Oh, that second reason of Hardin’s? “The second reason springs directly from biological facts.” For the details, see the article if truly interested.

Posted by TobyONottoby | Report as abusive

The article ignores something painfully obvious in the countries concerned: southern Europeans earn substantially less than their northern neighbours. In that situation, it is no wonder people rely on family ties.

Posted by Mariategui | Report as abusive

Interesting observations on family ties and job economics. For additional, related perspective, see the book “Trust” by Francis Fukuyama.

Posted by leslie20 | Report as abusive

People with dysfunctional culture must change or suffer. The only question is what dysfunctional. Multi-cultural is for the birds. Wen they meet the smart take only the parts of each culture works the best.
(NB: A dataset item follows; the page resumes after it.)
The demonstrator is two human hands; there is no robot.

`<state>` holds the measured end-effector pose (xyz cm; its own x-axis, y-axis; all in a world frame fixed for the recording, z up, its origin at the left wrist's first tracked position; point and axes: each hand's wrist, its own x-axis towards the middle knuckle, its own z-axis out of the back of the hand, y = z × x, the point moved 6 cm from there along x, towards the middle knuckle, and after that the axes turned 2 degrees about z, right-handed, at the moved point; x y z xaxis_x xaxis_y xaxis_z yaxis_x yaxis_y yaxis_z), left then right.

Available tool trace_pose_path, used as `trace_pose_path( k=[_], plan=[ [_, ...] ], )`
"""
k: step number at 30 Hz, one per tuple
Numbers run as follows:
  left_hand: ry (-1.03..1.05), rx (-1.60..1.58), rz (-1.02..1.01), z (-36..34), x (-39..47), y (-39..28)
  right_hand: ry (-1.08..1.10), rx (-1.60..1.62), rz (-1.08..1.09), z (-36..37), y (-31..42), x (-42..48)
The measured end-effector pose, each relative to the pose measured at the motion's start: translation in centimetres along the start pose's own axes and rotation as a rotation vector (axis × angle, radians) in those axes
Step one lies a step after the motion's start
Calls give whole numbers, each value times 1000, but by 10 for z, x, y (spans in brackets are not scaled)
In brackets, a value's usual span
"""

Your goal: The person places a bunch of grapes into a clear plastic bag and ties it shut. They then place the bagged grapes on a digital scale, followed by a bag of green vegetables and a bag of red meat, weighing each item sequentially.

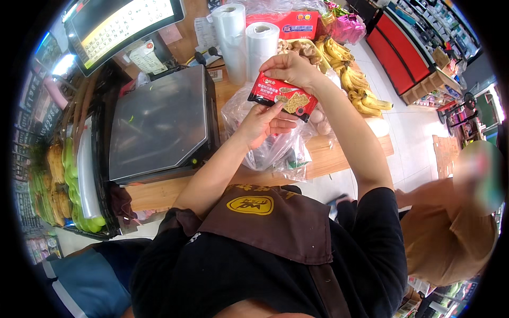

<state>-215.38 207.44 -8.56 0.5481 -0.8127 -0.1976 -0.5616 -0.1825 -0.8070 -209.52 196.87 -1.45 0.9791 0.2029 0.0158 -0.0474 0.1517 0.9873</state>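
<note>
A red and black crackers packet [283, 96] is held up in front of me, its printed face turned upward. My right hand [292, 71] pinches its upper edge from above. From below, my left hand [265, 124] has its thumb over the lower edge and its fingers under the packet. Beneath both hands lies a clear plastic bag [262, 153] on the wooden counter [328, 153]; its contents show only partly. Eggs [317, 116], or similar round pale items, lie just beyond the packet, partly hidden by my right arm.
Left of my hands stands a weighing scale [161, 123] with a metal plate, and a screen [123, 30] above it. Plastic bag rolls [230, 43], mushrooms [304, 48], bananas [352, 77] and a red box [290, 24] occupy the far side. A person in brown [449, 234] is at right, another [89, 278] at lower left.
</note>
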Motion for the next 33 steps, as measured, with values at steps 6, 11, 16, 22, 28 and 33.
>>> trace_pose_path(
  k=[6, 11, 16, 22, 28, 33],
  plan=[
    [-23, -7, -20, 2, 0, 0, -49, -70, 101, 8, 0, 0],
    [-85, -5, -105, 22, -13, -11, -99, -220, -34, 21, 13, -35],
    [-224, 8, -138, 59, -28, -13, -43, -159, 132, 19, -28, -67],
    [-562, -24, -115, 69, -60, -22, 461, -1414, -163, -44, -80, -137],
    [-530, 12, -272, 43, -83, -48, 295, -1400, -6, -58, -30, -135],
    [-459, -42, -393, 12, -78, -62, 173, -1262, 66, -62, -69, -56]
  ],
)
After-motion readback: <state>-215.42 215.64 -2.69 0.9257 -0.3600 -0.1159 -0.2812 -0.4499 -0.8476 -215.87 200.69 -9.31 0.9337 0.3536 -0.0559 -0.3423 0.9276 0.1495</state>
Posted by SamuelReich | Report as abusive

adamsmith, a guy came from india and the job that he was hired for, 3 american workers had worked had been cycled through over the previous 10 years. After this guy joined, he added 5 more jobs to the company – all filled by american workers.
Keep in mind that a lot of the h1b workers are the cream of wherever they come from, they might take up one job but create many more, as in the real life case above.
But ofcourse some people are going to xenophobes and thats all there is to it.

Posted by Shukla | Report as abusive

There sure are cultural factors. If your culture has high unemployment you want things around to make your job stable.

So high unemployment starts with cultural factors limiting competitiveness such as ratting by family ties not performance or education. Then other things are added for more protection.